Typical tuna fish is made from fish that are cooked on the boat, then when they get back to the cannery, it’s plopped into cans and cooked again. The process removes the omega 3s, which is OK for the manufacturers – they sell the stuff to supplement companies. They might throw in some vegetable oil to replace the omega 3s, which you would probably be better off without.
The Wild Planet tuna is tasty stuff, moist and juicy. I just ate the can by its lonesome – it was still good. While you might balk at the price (I did), it might be reasoned that: I’m eating less, I should go for the highest quality, and since I’m buying less, the cost probably evens out.
In the evening I broiled up some Trader Joe’s (If you don’t know: a quirky grocery chain in the US that can be described as ‘Jimmy Buffet Meets Whole Foods’) chicken breast heavily seasoned with Trader Joe’s Poultry Grill and Broil – a melange of seasonings that eliminates the need for me to think about what seasoning to use. I then used olive oil spray to coat one side of the breast in a thin film of oil. About 40 minutes in the broiler with one flip along the way resulted is some very moist, tender, and juicy chicken. I had a small bit, but refrigerated the rest.

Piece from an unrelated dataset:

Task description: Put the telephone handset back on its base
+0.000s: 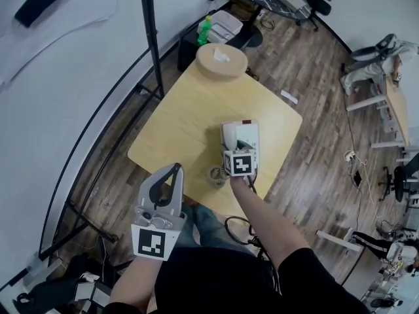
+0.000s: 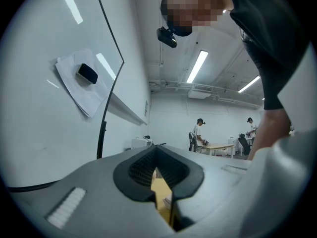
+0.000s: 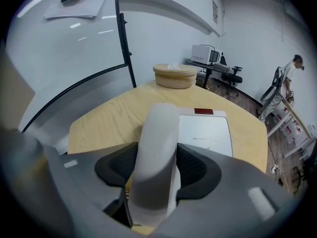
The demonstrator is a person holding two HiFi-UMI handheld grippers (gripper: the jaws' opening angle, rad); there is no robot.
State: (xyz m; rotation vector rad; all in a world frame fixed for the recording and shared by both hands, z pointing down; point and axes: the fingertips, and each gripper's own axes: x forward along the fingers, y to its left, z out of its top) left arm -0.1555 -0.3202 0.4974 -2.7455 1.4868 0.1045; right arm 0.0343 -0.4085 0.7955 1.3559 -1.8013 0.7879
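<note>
Handset (image 3: 157, 148) clamped between pads of right gripper (image 3: 157, 171), positioned at left side of base (image 3: 207, 133) on table (image 3: 109, 115). Left gripper (image 2: 157, 176) jaws pressed together, nothing held.

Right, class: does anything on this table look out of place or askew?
Only the handset: the right gripper is clamped on it by the base, and whether it's seated isn't clear. Nothing else stands out.

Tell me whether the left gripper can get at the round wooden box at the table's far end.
Probably yes: the left gripper hangs empty by the near edge, and bare table lies between it and the round wooden box, though it's a long stretch.
</note>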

Dinner, if you can call it that, was the last of the bologna on a slice of low carb bread along with some Trader Joe’s Grilled Eggplant.
Here’s the kicker: all the food ended up to be about 1200 calories, which for a guy my size should be too little – but I wasn’t hungry.
At this point it seems that the combo of carb and calorie counting seems to be working splendidly – and switching out high fat foods for less fat foods seems to increase the amount of food I could eat considerably. Don’t get me wrong – it was still high fat – 75% of my calories for the day came from fat, according to Lose It.
Right now I’m thinking that the appetite-suppressing properties of ketosis makes cutting back on calories easier.
Anyway, it’s the start of a new week, where I want to focus on better food choices and start working some veggies back into the mix. And while I am pleased that my weight is just a hare’s breath under what the BMI terms ‘obese’, I’ve been able to get here with a little effort before.
It’s crossing the threshold into under 200 that has eluded me for over a year.
But I have a new approach – one that shows a lot of potential. Let’s see what happens.
I am debating going on the low carb diet – i have done it before with success but then i go off it and gain the weight back – – have you had success sticking with it?
Low carb is a way of life, not a diet. Keeping the carb count very low causes you to lose weight. Maintenance is keeping the count where you don’t lose or gain. Thinking you can go back to the way you ate before you started low carb is what causes weight gain. There are a lot of health benefits with low carbing including being able to control or reverse diabetes.
Tuna should be expensive. I can’t believe they can this stuff when some individual tuna can be worth thousands of dollars. The fishing industry has some work to do. For example, I have been out on russian fishing trawlers and if they catch something different than they are targeting it often ends up been minced and put through as offal. Bottom line – tuna should be expensive and then it won’t be depleted in our oceans as sooner. I think you did the right thing by buying expensive tuna.
you are so right about low carb being a lifestyle – that is what i am doing – this time i am exercising with a personal trainer – studying everything i can find about low carb – checking in to recipes – all the tools i need for my new lifestyle 🙂
I’ve been using lose it for about a year. Its one of my favorite apps and definitely helps track your protein/fat/carb ratio to keep me on track!